A CNN Image Classification Analysis for ‘Clean-Coast Detector’ as Tourism Service Distribution
- Author: CHANG Mona, XING Yuan Yuan, ZHANG Qi Yue, HAN Sang-Jin, KIM Mincheol
- Publish: Journal of Distribution Science Volume 18, Issue1, p15~26, Dec 2020
Purpose: This study is to analyze the image classification using Convolution Neural Network and Transfer Learning for Jeju Island and to suggest related implications. As the biggest tourist destination in Korea, Jeju Island encounters environmental issues frequently caused by marine debris along the seaside. The ever-increasing volume of plastic waste requires multidirectional management and protection. Research design, data and methodology: In this study, the deep learning CNN algorithm was used to train a number of images from Jeju clean and polluted beaches.
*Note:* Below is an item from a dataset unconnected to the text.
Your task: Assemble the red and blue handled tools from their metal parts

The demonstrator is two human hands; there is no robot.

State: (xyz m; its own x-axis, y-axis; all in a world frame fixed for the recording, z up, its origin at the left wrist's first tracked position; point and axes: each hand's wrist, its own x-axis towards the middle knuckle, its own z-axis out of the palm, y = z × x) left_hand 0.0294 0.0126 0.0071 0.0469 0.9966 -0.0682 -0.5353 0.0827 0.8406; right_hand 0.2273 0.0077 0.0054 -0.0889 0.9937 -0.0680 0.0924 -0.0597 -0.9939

In the process of validating and testing pre-processed images, we attempted to explore their applicability to coastal tourism applications through probabilities of classifying images and predicting clean shores. Results: We transformed and augmented 194 small image dataset into 3,880 image data. The results of the pre-trained test set were 85%, 70% and 86%, and then its accuracy has increased through the process. We finally obtained a rapid convergence of 97.73% and 100% (20/20) in the actual training and validation sets. Conclusions: The tested algorithms are expected to implement in applications for tourism service distribution aimed at reducing coastal waste or in CCTVs as a detector or indicator for residents and tourists to protect clean beaches on Jeju Island.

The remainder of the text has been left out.